Krivina

Drljaca’s sole concern in the conception of Krivinia seems to be for a distancing effect. His atmosphere is bizarre, straddling the line between mystery and realism in a way that never truly settles into a satisfying balance. The narrative, about a man searching for his friend who has supposedly committed war crimes, is almost of no importance at all: the film frequently circles around to a car conversation which at the end is heavily implied to not even be a conversation, it focuses on a bus crash in a small village in Serbia, and much of the middle of the movie is taken up by the main character’s life in Toronto. The friend is never found, the suggestion of ghosts is made, and there are numerous echoes to previous scenes that don’t seem to hold any intrinsic meaning.

Therefore, the only truly interesting aspect is the filmmaking itself, which does compensate a great deal for the relatively inert nature of the other aspects.

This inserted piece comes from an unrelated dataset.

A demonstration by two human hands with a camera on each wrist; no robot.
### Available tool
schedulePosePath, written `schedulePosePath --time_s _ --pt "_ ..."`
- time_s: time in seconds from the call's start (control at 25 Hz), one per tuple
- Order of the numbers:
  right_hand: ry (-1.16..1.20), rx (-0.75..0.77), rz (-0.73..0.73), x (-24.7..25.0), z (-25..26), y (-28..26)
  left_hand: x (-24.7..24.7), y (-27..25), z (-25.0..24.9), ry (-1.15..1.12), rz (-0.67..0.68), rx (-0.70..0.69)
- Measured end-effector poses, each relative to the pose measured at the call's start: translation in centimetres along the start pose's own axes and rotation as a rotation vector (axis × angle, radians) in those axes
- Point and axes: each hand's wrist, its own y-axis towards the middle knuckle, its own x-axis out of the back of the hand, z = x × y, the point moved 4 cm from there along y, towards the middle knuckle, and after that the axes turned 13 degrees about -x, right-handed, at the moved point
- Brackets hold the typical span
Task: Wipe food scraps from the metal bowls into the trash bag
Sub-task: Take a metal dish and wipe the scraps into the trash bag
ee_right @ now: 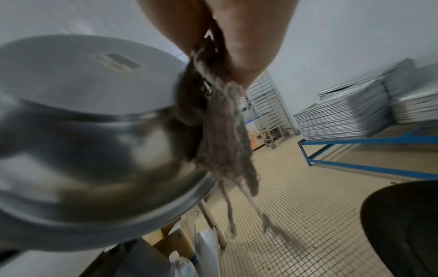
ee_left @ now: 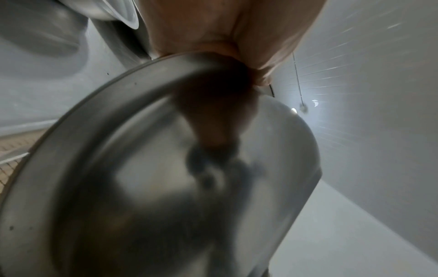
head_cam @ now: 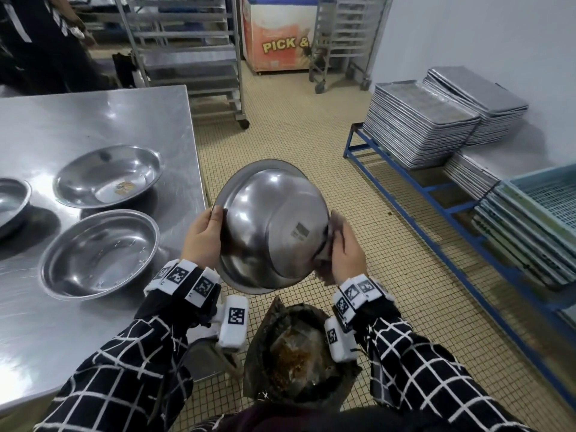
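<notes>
A metal bowl (head_cam: 271, 226) hangs tilted, its underside toward me, above the dark trash bag (head_cam: 299, 353) that holds brown scraps. My left hand (head_cam: 202, 235) grips the bowl's left rim, thumb on the outside. My right hand (head_cam: 344, 244) holds a frayed brown rag (ee_right: 222, 131) against the bowl's right rim. In the left wrist view the bowl's outer wall (ee_left: 142, 187) fills the picture, blurred. The right wrist view has the bowl (ee_right: 94, 150) on the left and rag threads dangling. The bowl's inside is hidden.
On the steel table (head_cam: 93, 120) to my left stand three more metal bowls; the far one (head_cam: 107, 176) has scraps in it, the near one (head_cam: 99, 254) looks bare. Stacked baking trays (head_cam: 420, 129) rest on a blue rack (head_cam: 436, 194) at right. A person stands at top left.
</notes>
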Motion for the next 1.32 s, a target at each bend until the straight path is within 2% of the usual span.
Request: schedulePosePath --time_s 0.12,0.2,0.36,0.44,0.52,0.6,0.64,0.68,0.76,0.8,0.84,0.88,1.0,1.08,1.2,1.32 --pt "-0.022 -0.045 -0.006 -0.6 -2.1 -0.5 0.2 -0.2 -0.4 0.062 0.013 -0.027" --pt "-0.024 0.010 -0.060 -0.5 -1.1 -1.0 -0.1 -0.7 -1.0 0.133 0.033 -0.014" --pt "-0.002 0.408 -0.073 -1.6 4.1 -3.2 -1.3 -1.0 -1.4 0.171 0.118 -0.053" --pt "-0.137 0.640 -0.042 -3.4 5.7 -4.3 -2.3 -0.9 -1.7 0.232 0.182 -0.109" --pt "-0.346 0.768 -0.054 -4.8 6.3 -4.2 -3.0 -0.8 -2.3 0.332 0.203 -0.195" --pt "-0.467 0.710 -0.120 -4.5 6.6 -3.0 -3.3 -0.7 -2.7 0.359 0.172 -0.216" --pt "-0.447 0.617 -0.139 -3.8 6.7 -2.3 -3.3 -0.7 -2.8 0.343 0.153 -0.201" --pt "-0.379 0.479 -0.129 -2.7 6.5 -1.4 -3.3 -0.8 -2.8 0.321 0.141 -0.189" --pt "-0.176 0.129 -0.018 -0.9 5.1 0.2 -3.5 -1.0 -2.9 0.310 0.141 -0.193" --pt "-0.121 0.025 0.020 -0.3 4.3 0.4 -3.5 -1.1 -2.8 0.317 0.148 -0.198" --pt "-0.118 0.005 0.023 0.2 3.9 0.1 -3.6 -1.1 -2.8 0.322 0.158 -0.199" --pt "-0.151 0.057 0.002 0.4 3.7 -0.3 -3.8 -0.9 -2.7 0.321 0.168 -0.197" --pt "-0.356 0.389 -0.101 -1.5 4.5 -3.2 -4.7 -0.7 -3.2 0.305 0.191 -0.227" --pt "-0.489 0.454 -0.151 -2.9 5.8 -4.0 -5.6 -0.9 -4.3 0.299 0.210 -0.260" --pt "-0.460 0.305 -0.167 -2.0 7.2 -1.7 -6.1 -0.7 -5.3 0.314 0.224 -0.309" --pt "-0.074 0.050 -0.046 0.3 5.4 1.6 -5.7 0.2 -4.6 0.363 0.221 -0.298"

It isn’t necessarily experimental (only the inexplicable insertion of some color bars into a landscape shot is startling) but it is undeniably effective. Kirivinia avoids close-ups, preferring either the handheld tracking shot from behind that follows the main character through the landscape or medium-to-long shots that definitively emphasize the environment and the figure rather than the character. There is almost no interiority to his personality, and he is played largely as a blank slate, but it works to a certain extent, matching his fruitless and frequently digressive journey. Aside from an inexplicably ominous score, Kirivinia remains solid on a technical level, and engrossing enough as a whole, though it offers little in the way of narrative engagement.